Le ……………………………………………
à Me ………………………………………..
EXPEDITION :
Le 20 février 2026
à Mme [A]
Le ………………………………………………….
à Me ………………………………………………
Le …………………………………………………..
à Me ………………………………………………
N° RG 25/05476 – N° Portalis DBW3-W-B7J-67GH
PARTIES :
DEMANDERESSE
S.A. ERILIA, dont le siège social est sis [Adresse 1]
représentée par Me Chloé FABIAN, avocat au barreau de MARSEILLE
DEFENDERESSE
Madame [W] [A]
née le 14 Juin 1981, demeurant [Adresse 2]
comparante en personne
EXPOSE DU LITIGE
Par acte sous seing privé en date du 22 septembre 2010, la société Erilia a donné à bail à usage d’habitation à Mme [W] [A] un appartement sis [Adresse 3] [Localité 1][Adresse 4], moyennant un loyer mensuel initialement fixé à 293,97 euros, outre 159,24 euros de provisions sur charges.

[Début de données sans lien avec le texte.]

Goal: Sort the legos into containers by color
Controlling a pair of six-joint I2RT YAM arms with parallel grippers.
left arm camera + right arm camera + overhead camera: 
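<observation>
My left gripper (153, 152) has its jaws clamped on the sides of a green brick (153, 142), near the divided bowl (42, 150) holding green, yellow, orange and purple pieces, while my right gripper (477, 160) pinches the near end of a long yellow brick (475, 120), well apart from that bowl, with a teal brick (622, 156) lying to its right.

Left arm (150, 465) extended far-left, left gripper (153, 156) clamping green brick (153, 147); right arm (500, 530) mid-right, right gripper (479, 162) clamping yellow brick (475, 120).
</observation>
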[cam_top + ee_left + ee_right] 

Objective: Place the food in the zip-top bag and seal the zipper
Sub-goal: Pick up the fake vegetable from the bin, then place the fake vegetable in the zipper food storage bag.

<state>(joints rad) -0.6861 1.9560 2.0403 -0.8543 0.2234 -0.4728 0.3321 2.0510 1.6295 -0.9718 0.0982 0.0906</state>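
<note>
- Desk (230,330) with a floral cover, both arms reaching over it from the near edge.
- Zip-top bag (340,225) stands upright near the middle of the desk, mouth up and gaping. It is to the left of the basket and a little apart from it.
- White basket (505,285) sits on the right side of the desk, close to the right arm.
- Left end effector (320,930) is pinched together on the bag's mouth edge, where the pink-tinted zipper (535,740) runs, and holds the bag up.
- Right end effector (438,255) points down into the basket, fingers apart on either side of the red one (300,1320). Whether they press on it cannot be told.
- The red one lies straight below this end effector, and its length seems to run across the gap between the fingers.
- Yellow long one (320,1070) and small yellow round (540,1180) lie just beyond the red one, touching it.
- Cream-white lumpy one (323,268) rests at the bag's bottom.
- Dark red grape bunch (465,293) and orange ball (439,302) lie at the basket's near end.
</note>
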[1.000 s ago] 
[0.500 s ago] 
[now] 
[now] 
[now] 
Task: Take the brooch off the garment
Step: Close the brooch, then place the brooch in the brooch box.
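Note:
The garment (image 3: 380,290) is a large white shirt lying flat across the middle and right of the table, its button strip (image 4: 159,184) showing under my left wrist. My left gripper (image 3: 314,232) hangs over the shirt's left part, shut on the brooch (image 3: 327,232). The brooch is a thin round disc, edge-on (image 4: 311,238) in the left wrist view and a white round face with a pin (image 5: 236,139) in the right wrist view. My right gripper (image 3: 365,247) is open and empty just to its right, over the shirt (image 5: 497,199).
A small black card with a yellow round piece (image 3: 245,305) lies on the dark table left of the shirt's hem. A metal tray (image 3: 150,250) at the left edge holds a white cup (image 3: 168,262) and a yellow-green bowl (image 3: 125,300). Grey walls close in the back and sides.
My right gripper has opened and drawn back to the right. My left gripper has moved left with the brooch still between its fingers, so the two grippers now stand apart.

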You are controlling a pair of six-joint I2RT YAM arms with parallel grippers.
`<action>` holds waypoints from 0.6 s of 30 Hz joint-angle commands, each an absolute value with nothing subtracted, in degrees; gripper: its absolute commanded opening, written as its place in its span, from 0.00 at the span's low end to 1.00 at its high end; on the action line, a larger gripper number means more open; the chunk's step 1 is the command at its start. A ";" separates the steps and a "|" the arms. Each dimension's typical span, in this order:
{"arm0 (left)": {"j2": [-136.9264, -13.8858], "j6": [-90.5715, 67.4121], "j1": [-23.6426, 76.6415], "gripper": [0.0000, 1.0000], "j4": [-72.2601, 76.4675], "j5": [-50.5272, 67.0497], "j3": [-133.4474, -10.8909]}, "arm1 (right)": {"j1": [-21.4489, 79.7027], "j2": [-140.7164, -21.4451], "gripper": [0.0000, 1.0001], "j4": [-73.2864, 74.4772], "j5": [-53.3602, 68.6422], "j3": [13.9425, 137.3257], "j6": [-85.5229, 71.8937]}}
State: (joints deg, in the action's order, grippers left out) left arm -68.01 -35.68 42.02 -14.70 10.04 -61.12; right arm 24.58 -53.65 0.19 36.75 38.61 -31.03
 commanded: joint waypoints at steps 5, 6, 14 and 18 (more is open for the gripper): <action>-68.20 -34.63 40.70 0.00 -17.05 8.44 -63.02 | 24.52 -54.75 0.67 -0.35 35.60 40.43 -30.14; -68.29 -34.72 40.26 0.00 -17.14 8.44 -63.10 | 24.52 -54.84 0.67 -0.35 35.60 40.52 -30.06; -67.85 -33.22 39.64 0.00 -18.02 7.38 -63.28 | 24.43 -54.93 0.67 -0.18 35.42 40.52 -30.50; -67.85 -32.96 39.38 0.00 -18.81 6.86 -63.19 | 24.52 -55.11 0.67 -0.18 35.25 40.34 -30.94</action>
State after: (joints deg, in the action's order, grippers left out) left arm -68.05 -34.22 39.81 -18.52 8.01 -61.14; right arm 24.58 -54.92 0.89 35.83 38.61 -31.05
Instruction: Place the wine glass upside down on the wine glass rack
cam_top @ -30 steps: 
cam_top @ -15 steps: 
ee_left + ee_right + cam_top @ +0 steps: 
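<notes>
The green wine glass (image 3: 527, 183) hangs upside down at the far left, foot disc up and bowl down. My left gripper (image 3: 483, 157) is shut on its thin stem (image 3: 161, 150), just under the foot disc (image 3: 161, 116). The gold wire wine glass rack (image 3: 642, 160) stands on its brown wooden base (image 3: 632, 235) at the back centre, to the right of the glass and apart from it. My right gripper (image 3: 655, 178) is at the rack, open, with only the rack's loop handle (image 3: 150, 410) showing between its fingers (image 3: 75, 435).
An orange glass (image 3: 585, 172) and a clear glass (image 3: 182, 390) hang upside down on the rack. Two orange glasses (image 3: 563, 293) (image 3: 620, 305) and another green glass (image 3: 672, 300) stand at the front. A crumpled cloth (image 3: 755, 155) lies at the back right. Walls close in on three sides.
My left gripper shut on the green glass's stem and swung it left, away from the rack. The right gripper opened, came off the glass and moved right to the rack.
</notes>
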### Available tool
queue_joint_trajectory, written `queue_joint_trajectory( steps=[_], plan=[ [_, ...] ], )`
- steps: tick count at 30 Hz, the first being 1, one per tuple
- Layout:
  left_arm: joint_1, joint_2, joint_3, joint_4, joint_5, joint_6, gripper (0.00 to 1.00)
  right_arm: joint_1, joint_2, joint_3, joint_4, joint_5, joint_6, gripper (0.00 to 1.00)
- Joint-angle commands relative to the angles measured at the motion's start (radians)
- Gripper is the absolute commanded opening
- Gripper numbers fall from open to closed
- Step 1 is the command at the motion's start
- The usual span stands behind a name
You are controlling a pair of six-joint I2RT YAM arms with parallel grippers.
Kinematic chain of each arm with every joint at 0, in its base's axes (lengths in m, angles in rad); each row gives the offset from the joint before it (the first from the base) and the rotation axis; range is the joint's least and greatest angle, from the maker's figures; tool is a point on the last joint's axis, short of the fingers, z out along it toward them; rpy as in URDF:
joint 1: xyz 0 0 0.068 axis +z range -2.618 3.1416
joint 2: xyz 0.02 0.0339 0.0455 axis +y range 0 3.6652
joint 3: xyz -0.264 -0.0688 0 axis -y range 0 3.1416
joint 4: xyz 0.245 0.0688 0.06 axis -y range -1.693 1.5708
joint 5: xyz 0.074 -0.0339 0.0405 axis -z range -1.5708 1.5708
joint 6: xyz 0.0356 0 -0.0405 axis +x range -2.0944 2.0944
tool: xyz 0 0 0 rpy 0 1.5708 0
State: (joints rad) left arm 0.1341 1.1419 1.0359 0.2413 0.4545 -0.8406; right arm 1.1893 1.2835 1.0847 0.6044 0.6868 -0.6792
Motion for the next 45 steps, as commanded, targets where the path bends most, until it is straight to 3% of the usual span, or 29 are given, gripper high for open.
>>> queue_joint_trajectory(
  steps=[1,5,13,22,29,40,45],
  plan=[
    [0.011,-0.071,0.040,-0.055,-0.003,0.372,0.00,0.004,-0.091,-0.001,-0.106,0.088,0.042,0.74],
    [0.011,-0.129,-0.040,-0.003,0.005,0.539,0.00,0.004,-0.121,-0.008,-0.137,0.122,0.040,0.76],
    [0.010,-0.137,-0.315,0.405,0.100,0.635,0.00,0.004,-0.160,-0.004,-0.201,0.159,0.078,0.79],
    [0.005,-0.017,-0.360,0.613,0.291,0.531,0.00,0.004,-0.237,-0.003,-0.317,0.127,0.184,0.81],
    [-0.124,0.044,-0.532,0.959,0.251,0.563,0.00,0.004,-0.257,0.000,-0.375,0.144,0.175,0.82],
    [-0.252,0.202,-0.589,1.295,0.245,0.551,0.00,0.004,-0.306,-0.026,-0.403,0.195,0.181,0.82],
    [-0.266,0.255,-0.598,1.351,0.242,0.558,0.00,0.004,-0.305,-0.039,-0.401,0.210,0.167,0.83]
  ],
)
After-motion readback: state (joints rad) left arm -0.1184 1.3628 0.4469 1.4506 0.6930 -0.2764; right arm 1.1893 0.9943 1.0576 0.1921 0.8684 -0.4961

Des loyers étant demeurés impayés, la société Erilia a fait signifier à Mme [W] [A] par acte de commissaire de justice en date du 8 juillet 2025 un commandement de payer visant la clause résolutoire contractuelle pour la somme de 1.724,60 euros en principal.
La situation d’impayés a été signalée à la CCAPEX des Bouches-du-Rhône le 9 juillet 2025.
Par acte de commissaire de justice en date du 3 octobre 2025 auquel il est expressément renvoyé pour un plus ample exposé des moyens, dénoncé le 6 octobre 2025 à la Préfecture des Bouches-du-Rhône, la société Erilia a fait assigner Mme [W] [A] devant le juge des contentieux de la protection du tribunal judiciaire de Marseille, statuant en référé, aux fins de voir :
— constater que le bail intervenu entre les parties se trouve résilié de plein droit par le jeu de la clause résolutoire,
— ordonner l’expulsion de Mme [W] [A] ainsi que celle de tous occupants de son chef du logement sis [Adresse 5] à [Localité 2], avec l’assistance de la force publique et d’un serrurier si besoin est,
— condamner Mme [W] [A] à verser à la société Erilia la provision de 2.001,32 euros, comptes arrêtés au 24 septembre 2025, sauf parfaire ou à diminuer suivant décompte qui sera fourni lors des débats,
— condamner Mme [W] [A] à verser à la société Erilia, à titre provisionnel, des loyers et charges impayés du 24 septembre 2025 au jour du jugement à intervenir et avec intérêts,
— condamner Mme [W] [A] à une indemnité mensuelle d’occupation mensuelle égale au montant du dernier loyer, augmenté des charges et indexée selon les clauses du bail relatives à la révision du loyer et ce avec intérêts de droit, jusqu’à complète libération des lieux loués,
— condamner Mme [W] [A] à verser à la société Erilia la somme de 300 euros par application de l’article 700 du code de procédure civile,
— condamner Mme [W] [A] aux entiers dépens en ce compris le coût du commandement de payer et de l’assignation, et le cas échéant des actes signifiés dans le cadre des mesures conservatoires qui ont été prises sur ses biens et valeurs mobilières .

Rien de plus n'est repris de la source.